> WHAT IS REQUIRED:
Make an exact copy of the listing below. Pictures stay out of it.

> SOURCE MATERIAL:
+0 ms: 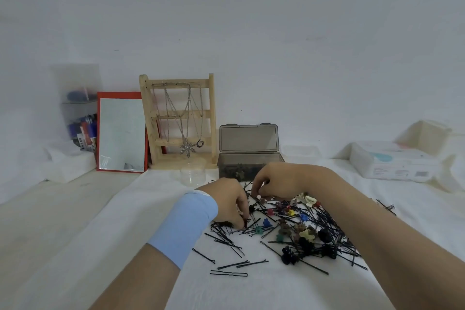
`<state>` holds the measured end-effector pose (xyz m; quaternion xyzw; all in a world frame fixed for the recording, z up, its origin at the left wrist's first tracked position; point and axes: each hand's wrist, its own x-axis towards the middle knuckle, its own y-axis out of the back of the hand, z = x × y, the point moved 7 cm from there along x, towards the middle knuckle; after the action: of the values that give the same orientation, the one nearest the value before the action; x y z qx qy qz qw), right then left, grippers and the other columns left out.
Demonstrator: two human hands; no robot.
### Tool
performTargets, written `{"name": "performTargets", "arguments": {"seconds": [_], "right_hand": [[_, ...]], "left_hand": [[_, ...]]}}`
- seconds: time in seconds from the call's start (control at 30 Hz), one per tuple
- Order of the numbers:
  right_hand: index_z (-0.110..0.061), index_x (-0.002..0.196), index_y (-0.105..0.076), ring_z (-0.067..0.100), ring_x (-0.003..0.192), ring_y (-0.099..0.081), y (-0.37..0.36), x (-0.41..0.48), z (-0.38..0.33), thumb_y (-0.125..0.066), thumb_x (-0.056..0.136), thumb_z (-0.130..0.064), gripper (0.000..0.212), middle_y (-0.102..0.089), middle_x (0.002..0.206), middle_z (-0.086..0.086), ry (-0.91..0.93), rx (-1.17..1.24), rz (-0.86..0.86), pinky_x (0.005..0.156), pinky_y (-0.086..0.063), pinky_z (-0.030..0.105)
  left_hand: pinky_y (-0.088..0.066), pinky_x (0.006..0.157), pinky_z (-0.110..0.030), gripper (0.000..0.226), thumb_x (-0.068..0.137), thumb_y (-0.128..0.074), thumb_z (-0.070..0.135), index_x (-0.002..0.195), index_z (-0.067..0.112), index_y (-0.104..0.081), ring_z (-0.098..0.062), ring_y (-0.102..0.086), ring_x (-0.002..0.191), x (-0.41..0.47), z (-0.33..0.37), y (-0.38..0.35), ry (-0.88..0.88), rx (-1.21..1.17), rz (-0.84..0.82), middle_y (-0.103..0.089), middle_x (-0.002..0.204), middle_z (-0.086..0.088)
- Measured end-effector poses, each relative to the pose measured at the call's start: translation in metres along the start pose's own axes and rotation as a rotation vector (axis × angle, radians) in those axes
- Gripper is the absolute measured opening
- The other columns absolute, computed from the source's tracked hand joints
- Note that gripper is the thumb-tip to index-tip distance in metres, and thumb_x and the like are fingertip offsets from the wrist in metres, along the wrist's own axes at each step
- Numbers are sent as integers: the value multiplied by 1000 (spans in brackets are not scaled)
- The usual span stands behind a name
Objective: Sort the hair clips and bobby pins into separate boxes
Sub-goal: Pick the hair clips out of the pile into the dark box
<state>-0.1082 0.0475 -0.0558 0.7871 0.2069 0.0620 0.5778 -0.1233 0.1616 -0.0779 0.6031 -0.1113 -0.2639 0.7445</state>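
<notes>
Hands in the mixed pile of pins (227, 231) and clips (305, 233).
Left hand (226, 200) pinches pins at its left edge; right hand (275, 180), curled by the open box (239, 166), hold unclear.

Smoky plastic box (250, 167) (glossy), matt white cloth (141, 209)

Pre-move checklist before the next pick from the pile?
1. Dark box lid up: ok.
2. Second container present: ok, clear tub sits left of the box; contents cannot tell.
3. Left hand grip: cannot tell, fingertips are down among the bobby pins.
4. Right hand holding anything: cannot tell, fingers curl over the pile.
5. Pile separated: not ok, hair clips and pins lie mixed.
</notes>
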Motion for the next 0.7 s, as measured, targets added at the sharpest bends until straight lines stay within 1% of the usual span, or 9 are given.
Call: {"name": "performTargets", "arguments": {"seconds": [0.13,0.2,0.27,0.33,0.4,0.47,0.53,0.63,0.7], "right_hand": [[-26,105,-70,5,64,-59,-4,2,5,-52,94,-15,23,-67,94,-10,-27,-6,-5,60,-47,21],[-24,110,-68,5,72,-61,-2,5,9,-55,94,-14,23,-64,94,-10,-19,-14,22,63,-47,19],[-20,117,-65,4,75,-61,5,8,14,-58,95,-15,24,-62,94,-11,-26,5,84,63,-45,16],[-18,116,-67,8,81,-62,19,13,20,-59,94,-14,23,-64,99,-7,-41,-5,186,69,-47,18],[-17,111,-70,13,92,-61,35,19,27,-59,94,-13,20,-67,105,-3,-66,-19,294,82,-52,24],[-17,108,-72,16,98,-63,50,28,35,-61,93,-13,19,-69,107,-1,-83,-11,382,89,-52,28],[-18,108,-72,18,100,-64,59,38,44,-63,93,-14,18,-71,107,1,-88,5,436,90,-52,29],[-21,112,-72,19,102,-65,60,54,55,-65,92,-18,21,-71,110,1,-104,1,457,92,-52,32],[-24,122,-68,20,108,-64,55,64,60,-66,93,-21,30,-70,116,0,-114,8,427,96,-51,34]], "left_hand": [[-46,81,-23,14,85,-75,25,98,27,-78,-9,-61,100,9,-8,3,-17,-28,36,-69,113,11],[-43,74,-19,12,85,-75,24,96,27,-78,-6,-60,93,13,-11,10,-34,-61,80,-69,109,12],[-42,70,-18,12,86,-73,26,97,29,-78,-6,-59,86,18,-16,23,-50,-100,151,-68,102,14],[-43,75,-21,16,92,-67,27,104,31,-76,-7,-58,86,27,-21,39,-55,-121,237,-66,96,18],[-48,90,-29,23,97,-59,24,115,30,-72,-11,-60,97,40,-26,52,-39,-147,301,-68,110,13],[-45,103,-33,29,99,-56,19,124,28,-67,-15,-60,113,54,-29,60,-15,-175,364,-65,127,6],[-40,102,-28,36,97,-59,17,131,28,-61,-15,-58,120,67,-33,63,3,-202,419,-62,132,6],[-43,96,-26,41,94,-63,19,133,32,-57,-13,-60,112,85,-40,64,41,-237,478,-63,129,7],[-44,95,-28,45,93,-64,18,135,31,-54,-15,-60,112,93,-44,62,57,-242,500,-63,129,5]]}}
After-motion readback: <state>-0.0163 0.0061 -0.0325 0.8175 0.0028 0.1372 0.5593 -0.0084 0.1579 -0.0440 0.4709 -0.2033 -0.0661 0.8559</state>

> OUTPUT:
+0 ms: 
`<state>` holds the measured end-effector pose (xyz m; quaternion xyzw; all in a world frame fixed for the recording, z up, its origin at the left wrist's first tracked position; point and axes: each hand's wrist, its own x-axis towards the middle knuckle, its own y-axis out of the back of the hand, z = x × y, the point moved 7 cm from there along x, towards the middle knuckle; after the action: of the values that give the same orientation, the one nearest the value before the action; x y z qx qy qz qw), right then left, grippers and the other columns left out.
Demonstrator: two human hands; no robot.
### Tool
performTargets, written `{"name": "performTargets", "arguments": {"seconds": [_], "right_hand": [[_, ...]], "left_hand": [[_, ...]]}}`
- seconds: time in seconds from the call's start (control at 30 Hz), one per tuple
- Order of the numbers:
  right_hand: index_z (-0.110..0.061), index_x (-0.002..0.196), index_y (-0.105..0.076), ring_z (-0.067..0.100), ring_x (-0.003..0.192), ring_y (-0.099..0.081), y (-0.37..0.36), x (-0.41..0.48), z (-0.38..0.33), thumb_y (-0.125..0.066), thumb_x (-0.056..0.136), thumb_z (-0.130..0.064), gripper (0.000..0.212), middle_y (-0.102..0.089), middle_x (0.002..0.206), middle_z (-0.086..0.086), ry (-0.91..0.93), rx (-1.17..1.24), rz (-0.86..0.86), pinky_x (0.005..0.156), pinky_y (-0.086..0.063), pinky_z (-0.030..0.105)
  left_hand: pinky_y (-0.088..0.066), pinky_x (0.006..0.157), pinky_z (-0.110..0.030), gripper (0.000..0.226), thumb_x (-0.068..0.137), thumb_y (-0.128..0.074), thumb_z (-0.070..0.135), index_x (-0.002..0.195), index_z (-0.067..0.112), index_y (-0.104..0.081), ring_z (-0.098..0.062), ring_y (-0.102..0.086), ring_x (-0.002..0.191), x (-0.41..0.47), z (-0.33..0.37), y (-0.38..0.35), ry (-0.88..0.88), rx (-1.21..1.17), rz (-0.84..0.82), middle_y (-0.103..0.089), middle_x (-0.002..0.204), middle_z (-0.086..0.088)
- Measured end-effector poses, each relative to the pose measured at the call's start: translation in metres along the start pose's own axes and rotation as a rotation vector (axis × angle, radians) in those axes
- Gripper is the absolute measured opening
- The other columns absolute, computed from the source's tracked hand joints
- Note that gripper is the thumb-tip to index-tip distance in metres, and thumb_x and the like are fingertip offsets from the wrist in metres, along the wrist's own axes at each step
- Numbers are sent as integers: the value multiplied by 1000 (spans in brackets are not scaled)
- The usual span stands behind a name
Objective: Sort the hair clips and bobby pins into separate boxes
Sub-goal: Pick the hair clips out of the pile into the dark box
<state>-0.1082 0.0475 -0.0558 0.7871 0.2069 0.0620 0.5778 -0.1233 0.1616 -0.0779 0.6031 -0.1113 -0.2639 0.7445</state>
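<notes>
Hands in the mixed pile of pins (227, 231) and clips (305, 233).
Left hand (226, 200) pinches pins at its left edge; right hand (275, 180), curled by the open box (239, 166), hold unclear.

Smoky plastic box (250, 167) (glossy), matt white cloth (141, 209)

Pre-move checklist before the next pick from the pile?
1. Dark box lid up: ok.
2. Second container present: ok, clear tub sits left of the box; contents cannot tell.
3. Left hand grip: cannot tell, fingertips are down among the bobby pins.
4. Right hand holding anything: cannot tell, fingers curl over the pile.
5. Pile separated: not ok, hair clips and pins lie mixed.
</notes>
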Motion for the next 0.7 s, as measured, targets added at the sharpest bends until straight lines stay within 1% of the usual span, or 9 are given.
Call: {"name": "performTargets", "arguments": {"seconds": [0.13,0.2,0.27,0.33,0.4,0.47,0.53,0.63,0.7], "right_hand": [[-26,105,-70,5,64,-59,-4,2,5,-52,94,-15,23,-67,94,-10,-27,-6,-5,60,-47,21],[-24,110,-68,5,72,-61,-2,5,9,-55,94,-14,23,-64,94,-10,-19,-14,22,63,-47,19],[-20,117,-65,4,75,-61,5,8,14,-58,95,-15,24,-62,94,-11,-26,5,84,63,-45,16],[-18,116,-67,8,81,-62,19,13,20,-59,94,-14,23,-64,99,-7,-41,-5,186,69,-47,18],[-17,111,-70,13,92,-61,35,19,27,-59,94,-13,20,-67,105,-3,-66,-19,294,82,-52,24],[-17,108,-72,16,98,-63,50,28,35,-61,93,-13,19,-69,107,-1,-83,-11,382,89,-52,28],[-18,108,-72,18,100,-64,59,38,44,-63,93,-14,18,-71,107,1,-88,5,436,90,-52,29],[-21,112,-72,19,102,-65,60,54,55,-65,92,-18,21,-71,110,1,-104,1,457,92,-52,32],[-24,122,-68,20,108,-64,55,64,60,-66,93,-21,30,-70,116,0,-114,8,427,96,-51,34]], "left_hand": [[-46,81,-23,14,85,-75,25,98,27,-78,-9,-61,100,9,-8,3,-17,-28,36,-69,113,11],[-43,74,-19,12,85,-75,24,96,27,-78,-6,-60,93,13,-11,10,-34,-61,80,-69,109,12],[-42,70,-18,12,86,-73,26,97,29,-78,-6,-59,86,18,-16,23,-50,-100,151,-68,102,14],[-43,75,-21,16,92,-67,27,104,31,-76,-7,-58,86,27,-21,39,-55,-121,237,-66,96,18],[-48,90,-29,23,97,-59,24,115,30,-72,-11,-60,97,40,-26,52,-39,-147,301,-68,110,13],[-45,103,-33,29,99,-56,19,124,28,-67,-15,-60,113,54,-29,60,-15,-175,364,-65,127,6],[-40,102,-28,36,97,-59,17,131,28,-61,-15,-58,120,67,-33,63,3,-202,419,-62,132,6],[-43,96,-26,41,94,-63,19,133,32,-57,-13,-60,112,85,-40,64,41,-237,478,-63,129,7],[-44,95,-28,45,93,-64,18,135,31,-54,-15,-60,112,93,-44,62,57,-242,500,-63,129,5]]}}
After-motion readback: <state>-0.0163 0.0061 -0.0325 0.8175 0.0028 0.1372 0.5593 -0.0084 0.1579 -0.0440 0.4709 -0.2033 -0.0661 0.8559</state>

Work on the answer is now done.